My hand pressed to the wall for balance as another wave of dizziness swept over me, darkening the edges of my vision. My stomach lurched in protest as bile filled my throat.
Panic, I told myself, swallowing hard. Only panic.
You’re not drugged. You are not losing your mind.
But panic did not usually make the walls breathe.
Poe dug his talons gently into my shoulder again, steadying himself as my legs wobbled beneath me.
That was when I heard it again. A thin, strangled sob. It was distant and muffled like someone crying into their own hands.
My breath stalled.
Despite knowing I should run away, hide in my room under the coverlet, I couldn’t stop myself from following it.

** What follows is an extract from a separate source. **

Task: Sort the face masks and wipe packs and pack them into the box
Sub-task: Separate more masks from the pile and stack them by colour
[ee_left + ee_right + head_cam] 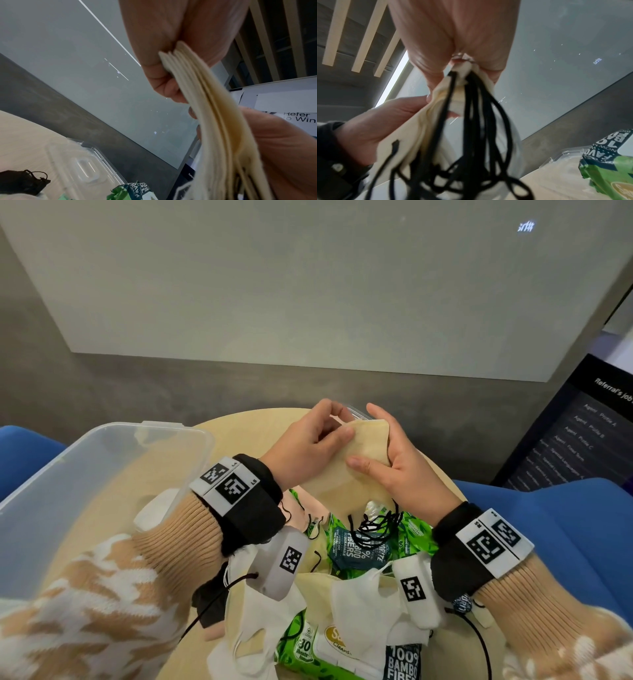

This time, it did not pull me toward the east wing. It drew me down.
Down the narrow servant’s staircase. Down where the air was colder, the ceilings lower, the walls damp with old tears.
Poe leapt from my shoulder as I descended, gliding silently ahead of me. His wings cast fractured shadows along the walls.
I continued to follow the sound though each step felt like a descent into a nightmare I had only half-escaped before.
The servants’ quarters were smaller than I’d guessed. Cramped. Close. A faint draft of coal dust and lavender soap lingered in the air.
And the crying was louder here. So loud that I wondered how no one else heard it.
Poe landed before a door near the end of the corridor. His head cocked sharply, eyes gleaming.
There were flowers by the threshold and a mourning wreath someone must have made for her.
“That,” I guessed, my breath trembling, “must be Lydia’s room.”
My fingers hovered above the knob, without touching, but the door eased open on its own, as though someone inside had been waiting for me.
A chill skittered up my spine.
“Is someone in there?” My voice barely carried.
Silence answered as I stepped inside.